Fig. 4.. Biophysical and biochemical interrogation of the Rel_Bs:DarB binding interface.

Effect of the Y279A (A) and K290G (B) substitutions in Rel_Bs^NTD to the interaction with DarB, monitored by ITC. Effect of the substitutions to the primary E34R (C) or secondary E74G/R75G (D) DarB interfaces, to the binding to Rel_Bs^NTD, monitored by ITC. (E) Effect of an E34R substitution on DarB to the activity of DarB monitored as a function of the hydrolase activity of Rel_Bs. (F) DarB-SYNTH interface color-coded by the conservation score of each amino acid calculated by ConSurf. Residues involved in the primary interface are shown in the conservation bar plots to the right and colored on the basis of their individual conservation profile. The strictly conserved Y of the G loop of Rel is shown in italic. Structural elements of SYNTH (G) and DarB (H) colored as in (F) underline the strong conservation of the binding interface. The contact regions between both proteins are outlined by dashed black lines with the residues directly involved in the primary binding interface and the PXPGR motif highlighted in (G) and (H) and the location of the c-di-AMP shown as a surface in (H).

Fig. 5.. Kinetics and thermodynamics of nucleotide binding to Rel_Bs in the presence and absence of DarB.

(A) Kinetics of MANT-GDP binding to Rel_Bs^NTD (in red) and DarB:Rel_Bs^NTD (in blue) monitored by stopped flow. The interaction was measured by FRET excitation of MANT fluorescence upon mixing 10 μM protein with increasing concentrations of MANT-GDP (B). (C) Kinetics of MANT-GDP dissociation from Rel_Bs^NTD (in red) and DarB:Rel_Bs^NTD (in blue). (D) Kinetics of MANT-ATP binding to Rel_Bs^NTD (in red) and DarB:Rel_Bs^NTD (in blue). The interaction was measured as in (A) by FRET excitation of MANT-ATP fluorescence upon mixing 10 μM protein with increasing concentrations of MANT-ATP (E). (F) Kinetics of MANT-ATP dissociation from Rel_Bs^NTD (in red) and DarB:Rel_Bs^NTD (in blue). In both cases, the dissociation was monitored upon rapid mixing with an excess (2 mM) of unlabeled GDP or ATP. Binding of APCPP to Rel_Bs^NTD (G) and DarB:Rel_Bs^NTD (H) monitored by ITC.

Fig. 6.. DarB as a conformational selector of Rel_Bs.

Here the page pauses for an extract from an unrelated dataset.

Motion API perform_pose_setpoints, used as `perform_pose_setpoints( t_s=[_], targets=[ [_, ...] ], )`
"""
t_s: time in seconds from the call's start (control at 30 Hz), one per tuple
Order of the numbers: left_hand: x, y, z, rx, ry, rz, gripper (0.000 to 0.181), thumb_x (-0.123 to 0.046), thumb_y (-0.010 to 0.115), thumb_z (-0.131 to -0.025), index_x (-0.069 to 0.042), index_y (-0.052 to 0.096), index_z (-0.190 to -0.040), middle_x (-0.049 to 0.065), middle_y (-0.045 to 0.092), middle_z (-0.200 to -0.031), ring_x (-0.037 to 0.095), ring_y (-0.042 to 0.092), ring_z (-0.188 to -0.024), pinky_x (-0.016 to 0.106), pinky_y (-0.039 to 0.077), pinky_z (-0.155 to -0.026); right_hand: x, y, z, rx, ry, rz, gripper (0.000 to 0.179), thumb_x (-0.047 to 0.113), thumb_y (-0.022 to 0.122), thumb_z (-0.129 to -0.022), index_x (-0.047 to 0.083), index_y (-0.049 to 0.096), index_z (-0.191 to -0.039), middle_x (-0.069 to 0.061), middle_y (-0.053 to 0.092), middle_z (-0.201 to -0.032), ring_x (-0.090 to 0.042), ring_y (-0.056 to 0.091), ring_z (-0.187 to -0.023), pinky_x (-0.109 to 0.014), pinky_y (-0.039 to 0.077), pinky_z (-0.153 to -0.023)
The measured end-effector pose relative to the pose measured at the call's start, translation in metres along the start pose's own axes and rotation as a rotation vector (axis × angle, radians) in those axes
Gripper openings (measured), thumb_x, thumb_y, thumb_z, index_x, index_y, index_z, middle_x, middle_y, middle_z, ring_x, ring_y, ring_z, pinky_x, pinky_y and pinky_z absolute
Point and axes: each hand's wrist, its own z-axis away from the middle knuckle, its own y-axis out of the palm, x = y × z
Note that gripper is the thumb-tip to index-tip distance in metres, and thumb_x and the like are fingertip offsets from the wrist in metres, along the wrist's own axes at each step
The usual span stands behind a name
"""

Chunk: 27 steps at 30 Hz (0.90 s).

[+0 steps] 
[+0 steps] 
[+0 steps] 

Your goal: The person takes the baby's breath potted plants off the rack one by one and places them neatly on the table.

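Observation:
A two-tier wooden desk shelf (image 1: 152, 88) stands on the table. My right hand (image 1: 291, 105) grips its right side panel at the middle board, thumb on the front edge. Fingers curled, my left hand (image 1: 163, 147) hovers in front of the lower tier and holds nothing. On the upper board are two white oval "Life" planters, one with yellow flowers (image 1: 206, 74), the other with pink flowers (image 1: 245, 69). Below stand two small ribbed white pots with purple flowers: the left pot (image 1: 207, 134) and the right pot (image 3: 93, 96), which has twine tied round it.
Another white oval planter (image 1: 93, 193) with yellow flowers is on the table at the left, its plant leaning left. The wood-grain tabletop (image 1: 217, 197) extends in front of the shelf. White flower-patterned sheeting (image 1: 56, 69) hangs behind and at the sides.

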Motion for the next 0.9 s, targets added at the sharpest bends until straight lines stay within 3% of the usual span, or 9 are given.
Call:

(A) Surface representation of an idealized (unrealistic) model of full-length Rel_Bs in the hydrolase-compatible τ state superimposed on the crystal structure of the DarB:Rel_Bs^NTD complex (used only to illustrate why access to the τ state is sterically blocked). Comparison of the two structures shows that the closed HD-active τ state is not compatible with the binding of DarB due to the sterical clash of DarB with the RRM and ZFD domains and the closing of the SYNTH active site by HD. (B) Model of the full-length Rel_Bs:DarB heterotetrameric complex in the HD^OFF SYNTH^primed relaxed state. The rearrangement of RRM and ZFD domains allows for binding of DarB that, in turn, precludes the recoil of the CTD and corresponding inactivation of the HD. In both (A) and (B), Rel models were based on the structures of A. baumannii SpoT in the τ and relaxed states (10).